__How to complete this task__.
Return the listing below exactly, with the pictures dropped.

__Data segment__.
'''

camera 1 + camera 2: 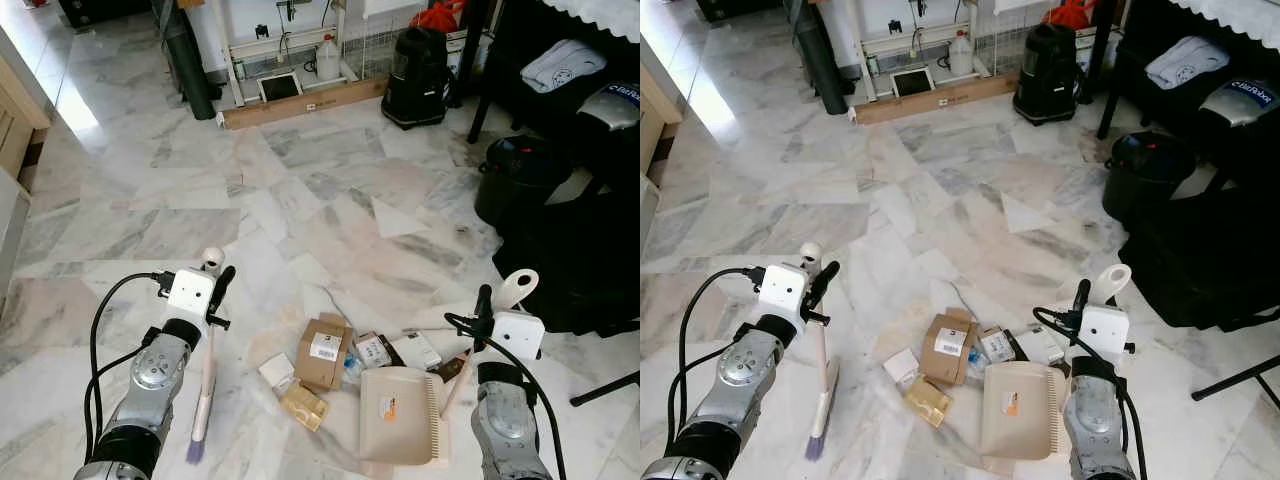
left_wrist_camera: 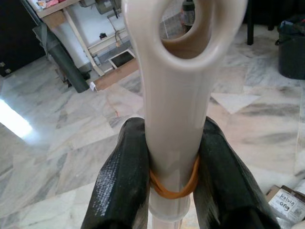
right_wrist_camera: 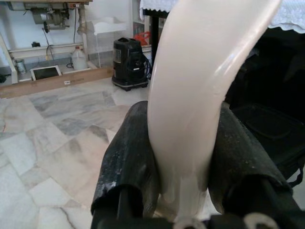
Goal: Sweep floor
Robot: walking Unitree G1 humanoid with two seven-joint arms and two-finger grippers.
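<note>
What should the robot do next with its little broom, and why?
Probably swing the left gripper so the broom brushes right, toward the dustpan. The right gripper already holds the dustpan flat on the floor, and the small boxes lie between the bristles and the pan, so one short push looks likely to slide them in.

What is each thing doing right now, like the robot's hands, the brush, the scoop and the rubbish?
Left gripper: shut on the brush handle.
Right gripper: shut on the dustpan handle.
Brush: held, bristles down at the floor.
Dustpan: flat on the floor beside the litter.
Cardboard box: lying on the floor, unswept.
Black bin: upright.
</note>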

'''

__The completed task__.
camera 1 + camera 2: 
left_wrist_camera: 
right_wrist_camera: 
Goal: Sweep floor
Robot: walking Unitree G1 humanoid with two seven-joint arms and two-finger grippers.
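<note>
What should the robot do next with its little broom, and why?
Probably swing the left gripper so the broom brushes right, toward the dustpan. The right gripper already holds the dustpan flat on the floor, and the small boxes lie between the bristles and the pan, so one short push looks likely to slide them in.

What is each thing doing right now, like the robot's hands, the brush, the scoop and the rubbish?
Left gripper: shut on the brush handle.
Right gripper: shut on the dustpan handle.
Brush: held, bristles down at the floor.
Dustpan: flat on the floor beside the litter.
Cardboard box: lying on the floor, unswept.
Black bin: upright.
</note>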

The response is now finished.